→ **Work instructions**: Show all lines of the listing that contain the word "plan".

→ **Data extract**:
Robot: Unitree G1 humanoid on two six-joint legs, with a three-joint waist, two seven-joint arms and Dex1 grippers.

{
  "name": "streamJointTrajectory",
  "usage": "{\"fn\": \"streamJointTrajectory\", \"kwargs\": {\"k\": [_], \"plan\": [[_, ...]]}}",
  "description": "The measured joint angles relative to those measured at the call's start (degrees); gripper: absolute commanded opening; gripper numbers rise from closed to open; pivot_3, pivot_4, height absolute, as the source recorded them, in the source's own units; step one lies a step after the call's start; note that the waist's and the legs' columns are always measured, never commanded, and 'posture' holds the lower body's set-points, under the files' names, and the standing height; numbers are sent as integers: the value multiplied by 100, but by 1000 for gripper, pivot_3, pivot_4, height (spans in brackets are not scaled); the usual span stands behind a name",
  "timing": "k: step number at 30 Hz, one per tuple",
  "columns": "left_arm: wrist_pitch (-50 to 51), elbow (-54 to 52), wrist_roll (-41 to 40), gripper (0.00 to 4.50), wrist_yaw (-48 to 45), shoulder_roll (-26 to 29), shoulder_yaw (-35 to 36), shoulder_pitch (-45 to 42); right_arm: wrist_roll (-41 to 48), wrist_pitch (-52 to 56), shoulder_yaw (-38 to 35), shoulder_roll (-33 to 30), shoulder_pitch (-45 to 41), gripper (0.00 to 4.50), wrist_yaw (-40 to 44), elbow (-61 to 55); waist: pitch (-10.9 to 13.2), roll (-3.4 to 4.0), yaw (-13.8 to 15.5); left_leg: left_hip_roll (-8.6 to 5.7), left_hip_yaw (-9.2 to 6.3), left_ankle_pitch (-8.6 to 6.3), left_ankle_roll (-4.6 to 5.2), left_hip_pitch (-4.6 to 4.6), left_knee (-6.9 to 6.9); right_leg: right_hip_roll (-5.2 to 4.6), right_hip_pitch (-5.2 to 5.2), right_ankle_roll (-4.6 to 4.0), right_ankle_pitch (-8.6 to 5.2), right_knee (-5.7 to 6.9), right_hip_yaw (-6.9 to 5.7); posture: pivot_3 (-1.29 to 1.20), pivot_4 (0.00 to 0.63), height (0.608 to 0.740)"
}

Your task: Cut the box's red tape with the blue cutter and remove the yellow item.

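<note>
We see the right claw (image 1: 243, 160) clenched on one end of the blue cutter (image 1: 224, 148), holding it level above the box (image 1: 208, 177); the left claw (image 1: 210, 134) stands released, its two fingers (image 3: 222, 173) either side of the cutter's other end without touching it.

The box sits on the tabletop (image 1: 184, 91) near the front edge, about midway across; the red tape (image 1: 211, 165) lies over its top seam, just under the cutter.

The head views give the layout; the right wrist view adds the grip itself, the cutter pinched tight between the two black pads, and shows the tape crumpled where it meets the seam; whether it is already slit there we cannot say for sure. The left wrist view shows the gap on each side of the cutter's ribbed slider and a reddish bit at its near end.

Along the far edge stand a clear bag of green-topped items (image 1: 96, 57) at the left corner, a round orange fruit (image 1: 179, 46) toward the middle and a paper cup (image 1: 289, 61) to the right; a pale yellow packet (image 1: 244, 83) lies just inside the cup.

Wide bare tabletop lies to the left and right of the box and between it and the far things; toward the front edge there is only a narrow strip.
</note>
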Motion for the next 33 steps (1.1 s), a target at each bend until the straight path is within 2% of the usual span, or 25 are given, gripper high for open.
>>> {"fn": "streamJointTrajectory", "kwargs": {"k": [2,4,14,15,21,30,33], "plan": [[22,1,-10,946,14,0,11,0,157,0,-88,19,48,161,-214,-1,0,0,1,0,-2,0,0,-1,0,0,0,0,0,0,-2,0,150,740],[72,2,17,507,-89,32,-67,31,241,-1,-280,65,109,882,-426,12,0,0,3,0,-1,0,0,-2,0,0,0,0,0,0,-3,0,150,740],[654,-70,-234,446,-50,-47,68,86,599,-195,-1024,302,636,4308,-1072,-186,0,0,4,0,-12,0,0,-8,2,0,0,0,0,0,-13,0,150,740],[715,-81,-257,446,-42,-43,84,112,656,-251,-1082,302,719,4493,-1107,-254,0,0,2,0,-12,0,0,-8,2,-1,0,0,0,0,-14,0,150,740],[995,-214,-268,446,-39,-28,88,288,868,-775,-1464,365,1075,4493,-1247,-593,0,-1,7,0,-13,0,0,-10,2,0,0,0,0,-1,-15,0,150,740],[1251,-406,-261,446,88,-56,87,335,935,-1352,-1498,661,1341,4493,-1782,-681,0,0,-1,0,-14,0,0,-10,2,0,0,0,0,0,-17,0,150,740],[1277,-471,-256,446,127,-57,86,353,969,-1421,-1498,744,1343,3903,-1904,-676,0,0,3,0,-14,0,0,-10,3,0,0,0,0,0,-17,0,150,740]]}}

→ **Solution for this task**:
  "usage": "{\"fn\": \"streamJointTrajectory\", \"kwargs\": {\"k\": [_], \"plan\": [[_, ...]]}}",
>>> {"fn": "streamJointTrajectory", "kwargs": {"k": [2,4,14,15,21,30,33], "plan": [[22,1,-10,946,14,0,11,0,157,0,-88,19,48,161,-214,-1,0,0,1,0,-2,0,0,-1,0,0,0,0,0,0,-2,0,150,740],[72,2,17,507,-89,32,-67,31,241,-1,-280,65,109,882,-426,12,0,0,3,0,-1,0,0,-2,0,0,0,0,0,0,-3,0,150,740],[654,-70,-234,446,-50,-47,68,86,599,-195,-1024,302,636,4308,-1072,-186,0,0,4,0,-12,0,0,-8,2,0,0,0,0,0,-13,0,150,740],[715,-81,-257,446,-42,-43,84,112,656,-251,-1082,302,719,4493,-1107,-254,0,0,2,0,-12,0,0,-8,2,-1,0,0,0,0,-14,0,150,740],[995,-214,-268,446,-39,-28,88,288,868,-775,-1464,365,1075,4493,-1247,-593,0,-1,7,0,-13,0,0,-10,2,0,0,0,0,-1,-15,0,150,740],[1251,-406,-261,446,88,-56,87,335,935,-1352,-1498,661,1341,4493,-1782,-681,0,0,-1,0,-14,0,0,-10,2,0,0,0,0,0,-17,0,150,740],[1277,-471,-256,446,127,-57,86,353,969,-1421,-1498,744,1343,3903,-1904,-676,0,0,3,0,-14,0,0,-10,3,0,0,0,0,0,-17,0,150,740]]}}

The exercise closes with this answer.